Manch einer werde sich noch wundern, zu welchen Ergebnissen das Entsendegesetz und das Mindestarbeitsbedingungsgesetz als Instrumente führten, kündigte Müntefering an. Der Union warf der Vizekanzler Parteienpolitik vor, da die "Merz-Westerwelle-Ideologie von Teilen der Union über die Interessen der Menschen" gestellt worden sei.
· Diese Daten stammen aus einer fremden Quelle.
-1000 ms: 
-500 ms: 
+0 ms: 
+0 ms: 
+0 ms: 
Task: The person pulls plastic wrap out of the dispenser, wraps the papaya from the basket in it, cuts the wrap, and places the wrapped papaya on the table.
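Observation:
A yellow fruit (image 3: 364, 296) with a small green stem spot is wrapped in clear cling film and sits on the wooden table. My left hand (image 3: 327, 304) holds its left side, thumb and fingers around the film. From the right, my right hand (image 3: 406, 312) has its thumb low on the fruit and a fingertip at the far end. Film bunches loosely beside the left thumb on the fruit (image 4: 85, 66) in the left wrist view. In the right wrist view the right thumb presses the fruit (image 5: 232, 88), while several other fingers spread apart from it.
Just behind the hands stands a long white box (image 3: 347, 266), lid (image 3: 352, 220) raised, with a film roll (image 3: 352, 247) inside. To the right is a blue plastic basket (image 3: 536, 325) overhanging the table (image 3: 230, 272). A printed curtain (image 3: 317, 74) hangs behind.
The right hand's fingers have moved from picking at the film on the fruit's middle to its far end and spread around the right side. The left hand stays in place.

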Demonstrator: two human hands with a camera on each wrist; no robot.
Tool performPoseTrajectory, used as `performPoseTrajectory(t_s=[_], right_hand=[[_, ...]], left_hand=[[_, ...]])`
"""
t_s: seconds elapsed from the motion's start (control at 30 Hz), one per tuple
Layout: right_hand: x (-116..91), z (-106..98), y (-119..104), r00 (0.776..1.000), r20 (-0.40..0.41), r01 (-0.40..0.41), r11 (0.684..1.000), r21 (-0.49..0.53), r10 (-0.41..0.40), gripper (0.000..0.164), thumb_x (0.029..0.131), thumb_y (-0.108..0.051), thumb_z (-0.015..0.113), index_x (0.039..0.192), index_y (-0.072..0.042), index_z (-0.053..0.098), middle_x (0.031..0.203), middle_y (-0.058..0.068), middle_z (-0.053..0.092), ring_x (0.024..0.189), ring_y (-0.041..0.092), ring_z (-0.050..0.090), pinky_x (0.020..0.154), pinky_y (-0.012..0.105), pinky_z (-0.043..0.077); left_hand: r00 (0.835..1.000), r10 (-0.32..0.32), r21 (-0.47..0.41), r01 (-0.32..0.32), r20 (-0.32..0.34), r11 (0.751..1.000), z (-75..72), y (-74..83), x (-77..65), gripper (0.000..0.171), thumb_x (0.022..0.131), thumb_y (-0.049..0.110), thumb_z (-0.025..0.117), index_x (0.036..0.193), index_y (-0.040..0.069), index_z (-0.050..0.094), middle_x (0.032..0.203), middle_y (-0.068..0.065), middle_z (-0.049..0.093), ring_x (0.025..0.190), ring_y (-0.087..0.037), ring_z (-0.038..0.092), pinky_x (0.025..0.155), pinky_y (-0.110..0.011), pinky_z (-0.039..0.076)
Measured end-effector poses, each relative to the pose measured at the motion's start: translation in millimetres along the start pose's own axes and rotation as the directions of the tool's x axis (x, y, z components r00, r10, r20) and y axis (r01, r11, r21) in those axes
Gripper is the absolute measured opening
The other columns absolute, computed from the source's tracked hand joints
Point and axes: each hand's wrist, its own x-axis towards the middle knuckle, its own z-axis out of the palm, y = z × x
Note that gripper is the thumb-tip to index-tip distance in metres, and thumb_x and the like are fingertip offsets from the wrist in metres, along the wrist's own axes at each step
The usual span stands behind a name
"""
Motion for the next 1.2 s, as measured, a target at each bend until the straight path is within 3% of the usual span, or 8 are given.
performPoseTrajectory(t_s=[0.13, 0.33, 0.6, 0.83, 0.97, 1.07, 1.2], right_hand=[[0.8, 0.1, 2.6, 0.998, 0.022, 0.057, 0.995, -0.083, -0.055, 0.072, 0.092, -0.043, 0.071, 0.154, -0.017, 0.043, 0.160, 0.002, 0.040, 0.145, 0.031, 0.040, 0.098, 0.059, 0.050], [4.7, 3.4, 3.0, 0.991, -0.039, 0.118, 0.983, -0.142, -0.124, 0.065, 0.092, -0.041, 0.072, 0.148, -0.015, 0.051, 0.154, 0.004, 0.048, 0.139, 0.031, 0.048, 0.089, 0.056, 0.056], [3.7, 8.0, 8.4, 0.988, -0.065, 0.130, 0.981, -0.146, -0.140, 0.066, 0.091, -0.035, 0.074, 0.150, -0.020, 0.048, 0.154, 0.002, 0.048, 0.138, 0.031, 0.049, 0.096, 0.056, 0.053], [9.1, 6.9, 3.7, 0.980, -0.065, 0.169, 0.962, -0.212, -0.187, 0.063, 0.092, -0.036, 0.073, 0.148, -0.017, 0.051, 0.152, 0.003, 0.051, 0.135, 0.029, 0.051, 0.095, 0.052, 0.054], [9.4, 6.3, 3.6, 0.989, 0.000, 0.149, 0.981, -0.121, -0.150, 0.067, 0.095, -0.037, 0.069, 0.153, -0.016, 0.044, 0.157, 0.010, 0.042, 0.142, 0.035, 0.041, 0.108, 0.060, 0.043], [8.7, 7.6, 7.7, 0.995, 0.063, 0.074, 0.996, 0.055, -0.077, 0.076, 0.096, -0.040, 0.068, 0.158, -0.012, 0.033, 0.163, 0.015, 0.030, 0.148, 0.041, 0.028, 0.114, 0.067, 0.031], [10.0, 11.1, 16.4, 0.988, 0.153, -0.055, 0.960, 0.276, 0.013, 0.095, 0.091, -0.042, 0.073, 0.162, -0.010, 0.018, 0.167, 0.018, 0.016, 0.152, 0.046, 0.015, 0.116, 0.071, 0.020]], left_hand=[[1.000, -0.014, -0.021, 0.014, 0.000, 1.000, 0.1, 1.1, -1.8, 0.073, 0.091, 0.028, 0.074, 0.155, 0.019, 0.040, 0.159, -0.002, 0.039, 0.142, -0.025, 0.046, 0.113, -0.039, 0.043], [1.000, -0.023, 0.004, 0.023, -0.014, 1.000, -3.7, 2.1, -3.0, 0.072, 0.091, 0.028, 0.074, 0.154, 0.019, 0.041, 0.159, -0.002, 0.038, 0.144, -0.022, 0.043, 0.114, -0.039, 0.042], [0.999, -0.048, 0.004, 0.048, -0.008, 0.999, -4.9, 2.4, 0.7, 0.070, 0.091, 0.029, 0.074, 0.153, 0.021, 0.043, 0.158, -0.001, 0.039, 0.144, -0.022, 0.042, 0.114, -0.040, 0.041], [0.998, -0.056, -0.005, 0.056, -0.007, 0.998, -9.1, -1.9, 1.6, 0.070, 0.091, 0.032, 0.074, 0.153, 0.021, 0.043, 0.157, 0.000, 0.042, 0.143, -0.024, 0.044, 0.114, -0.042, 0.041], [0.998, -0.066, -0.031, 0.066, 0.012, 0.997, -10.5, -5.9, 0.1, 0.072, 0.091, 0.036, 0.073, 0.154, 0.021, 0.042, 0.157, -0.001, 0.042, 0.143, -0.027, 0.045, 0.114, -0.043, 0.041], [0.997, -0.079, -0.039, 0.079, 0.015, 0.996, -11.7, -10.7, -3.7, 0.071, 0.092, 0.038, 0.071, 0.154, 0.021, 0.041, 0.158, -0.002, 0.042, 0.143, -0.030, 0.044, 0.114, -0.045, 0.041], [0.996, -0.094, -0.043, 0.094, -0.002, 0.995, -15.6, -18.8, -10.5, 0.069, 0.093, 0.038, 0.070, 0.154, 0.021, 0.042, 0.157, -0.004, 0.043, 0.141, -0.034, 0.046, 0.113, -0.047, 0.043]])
Der Mindestlohn sei die zeitgemäße Antwort auf eine Deformation der sozialen Marktwirtschaft, bekräftigte er. "Wir müssen den Menschen zeigen, dass der freie Fall nach unten gestoppt wird."
Experten sehen Gefahren
Arbeitsmarktexperten befürchten durch die von der großen Koalition vereinbarten Mindestlöhne für einige Branchen eine deutliche Zunahme der Schwarzarbeit. Der Linzer Experte für Schwarzarbeit, Friedrich Schneider, sagte dem "Tagesspiegel am Sonntag", die Wertschöpfung in der Schattenwirtschaft könne durch den Kompromiss um acht bis zehn Milliarden Euro anwachsen. Das wäre ein Anstieg von fast drei Prozent.
Eine halbe Million neue Schwarzarbeiter
Schneider befürchtet, etwa 400.000 bis 600.000 Menschen würden erstmals oder häufiger schwarzarbeiten. Dahinter steht die Annahme, dass Firmen Stellen streichen, wenn legale Arbeit im Niedriglohnbereich per Gesetz teurer wird. Gleichzeitig würde die Nachfrage nach illegalen Kräften steigen.
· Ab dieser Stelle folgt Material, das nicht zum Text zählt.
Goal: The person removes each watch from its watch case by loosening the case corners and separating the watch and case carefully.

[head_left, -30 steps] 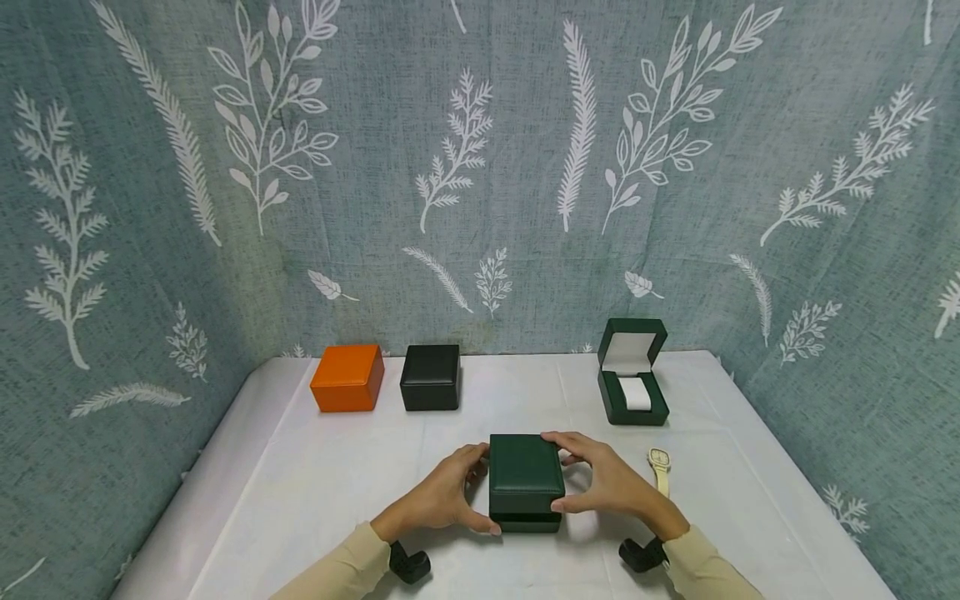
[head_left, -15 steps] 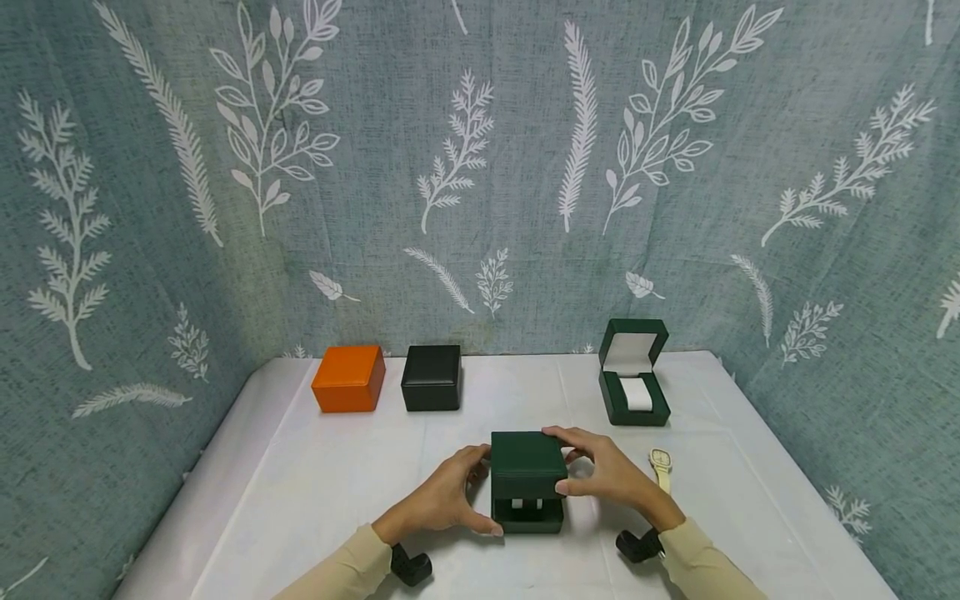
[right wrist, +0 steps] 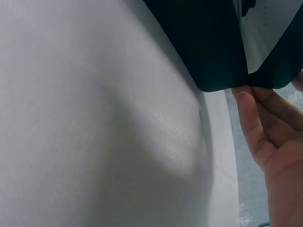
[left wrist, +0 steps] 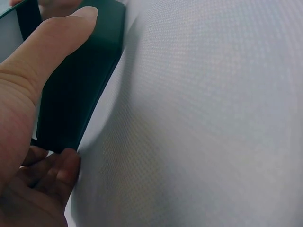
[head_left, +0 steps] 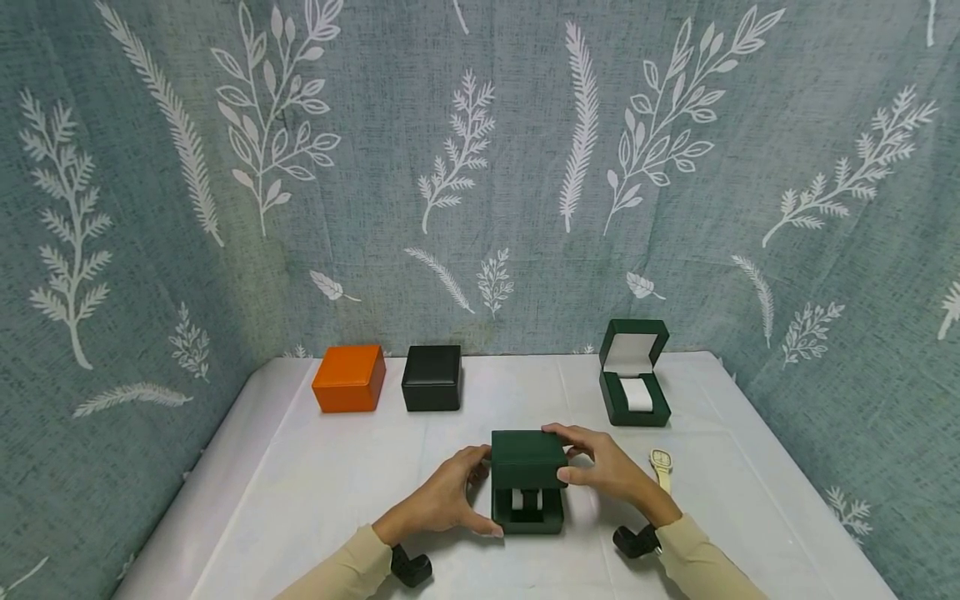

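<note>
A dark green watch box (head_left: pixel 528 454) stands in front of the person with its lid partly raised. My left hand (head_left: pixel 444 493) grips the box's base (left wrist: pixel 71 101) from the left, thumb at the front and fingertips at the back corner. With thumb and fingers, my right hand (head_left: pixel 611 477) holds the lid (head_left: pixel 530 473) at its right side. Under the lid, a dark-strapped watch (head_left: pixel 532 502) sits around a white cushion (head_left: pixel 517 500); its dial is hidden. In the right wrist view, fingers (right wrist: pixel 251 118) touch the box near the hinge.
A pale gold watch (head_left: pixel 661 467) lies right of the right hand. Behind it stands another green watch box (head_left: pixel 634 412), lid up, with a white cushion. An orange box (head_left: pixel 348 379) and a black box (head_left: pixel 432 379) sit at the back left of the white-covered table (head_left: pixel 315 475).
The green box's lid has swung upward and back from nearly closed, lifted by the right hand, exposing the cushion and dark strap. The left hand has stayed on the base.
</note>
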Demonstrator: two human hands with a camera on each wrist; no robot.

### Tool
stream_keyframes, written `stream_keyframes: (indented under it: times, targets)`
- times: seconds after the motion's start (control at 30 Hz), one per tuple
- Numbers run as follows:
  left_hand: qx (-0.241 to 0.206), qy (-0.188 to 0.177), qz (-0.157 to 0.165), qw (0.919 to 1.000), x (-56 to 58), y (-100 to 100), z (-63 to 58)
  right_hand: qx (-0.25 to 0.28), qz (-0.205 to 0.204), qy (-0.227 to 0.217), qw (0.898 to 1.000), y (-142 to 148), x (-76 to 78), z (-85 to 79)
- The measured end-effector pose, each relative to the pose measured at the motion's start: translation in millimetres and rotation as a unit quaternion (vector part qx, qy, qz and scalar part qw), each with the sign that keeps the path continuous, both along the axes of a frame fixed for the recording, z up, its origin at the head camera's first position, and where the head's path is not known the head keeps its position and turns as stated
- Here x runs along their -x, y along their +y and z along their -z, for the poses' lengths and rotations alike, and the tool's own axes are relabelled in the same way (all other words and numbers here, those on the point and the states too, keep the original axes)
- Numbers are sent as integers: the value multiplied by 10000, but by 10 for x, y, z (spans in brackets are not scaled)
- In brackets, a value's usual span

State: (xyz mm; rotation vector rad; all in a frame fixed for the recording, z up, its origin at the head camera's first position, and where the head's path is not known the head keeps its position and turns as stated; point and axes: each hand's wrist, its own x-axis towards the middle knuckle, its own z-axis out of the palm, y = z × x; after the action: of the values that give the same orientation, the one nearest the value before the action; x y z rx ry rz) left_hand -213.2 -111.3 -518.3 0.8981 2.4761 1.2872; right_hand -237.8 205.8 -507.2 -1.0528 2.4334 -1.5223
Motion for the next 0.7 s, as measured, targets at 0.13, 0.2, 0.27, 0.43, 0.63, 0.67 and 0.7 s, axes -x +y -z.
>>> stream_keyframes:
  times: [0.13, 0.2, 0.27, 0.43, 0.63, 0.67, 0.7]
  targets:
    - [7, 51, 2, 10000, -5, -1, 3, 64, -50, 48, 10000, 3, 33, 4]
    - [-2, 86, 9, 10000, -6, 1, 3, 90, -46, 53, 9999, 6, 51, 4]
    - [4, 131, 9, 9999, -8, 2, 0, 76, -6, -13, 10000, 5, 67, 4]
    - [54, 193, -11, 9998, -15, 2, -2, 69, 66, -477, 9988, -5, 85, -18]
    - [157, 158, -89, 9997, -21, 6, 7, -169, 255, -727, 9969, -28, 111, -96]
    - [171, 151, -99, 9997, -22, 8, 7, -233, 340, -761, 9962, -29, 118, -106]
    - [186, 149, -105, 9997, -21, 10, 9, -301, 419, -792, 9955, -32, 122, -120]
Auch Experten des Bundesverbandes der Arbeitgeber (BDA) und des arbeitgebernahen Instituts der deutschen Wirtschaft erwarten durch die geplante Ausweitung des Entsendegesetzes mehr Schwarzarbeit. Nach Ansicht des Deutschen Gewerkschaftbundes (DGB) führten die Mindestlöhne jedoch zu einem Rückgang der Schwarzarbeit. DGB-Chefökonom Dierk Hirschel sagte, dass die Menschen durch einen höheren Nettoverdienst nicht mehr auf Schwarzarbeit angewiesen seien.
Deutschland eine der wenigen Ausnahmen
Das Thema Mindestlohn werde auch künftig in jeder Rede eines SPD-Politikers eine Rolle spielen, sagte SPD-Fraktionschef Peter Struck beim AWO-Bundeskongress in Magdeburg. Es könne nicht sein, dass in zahlreichen Staaten Europas Mindestlöhne gelten, während in Deutschland die Wirtschaft daran kaputt gehen solle.
Grüne nennen Armutslöhne Skandal
SPD-Generalsekretär Hubertus Heil warf Bundeskanzlerin Angela Merkel mangelnden Durchsetzungswillen beim Thema Mindestlohn vor. Wegen der "ideologischen Bremser" in der Union gebe es nun eine unzureichende Regelung, erklärte Heil in der "Braunschweiger Zeitung". Er erwarte, dass Merkel im Interesse des Landes solche Blockaden aufbreche. Namentlich nannte Heil die Ministerpräsidenten aus Niedersachsen und Hessen, Christian Wulff und Roland Koch.
Als Skandal bezeichnete es Grünen-Chef Reinhard Bütikofer, dass in Deutschland mehr und mehr Branchen dazu übergingen, Armutslöhne durchzusetzen. Mindestlöhne seien nicht nur eine Frage der wirtschaftlichen Vernunft und der sozialen Fairness, sondern auch der Moral, sagte er im Südwestrundfunk. Würde man im Bundestag die Abstimmung darüber freigeben, gäbe es eine Mehrheit für Mindestlohnregelungen.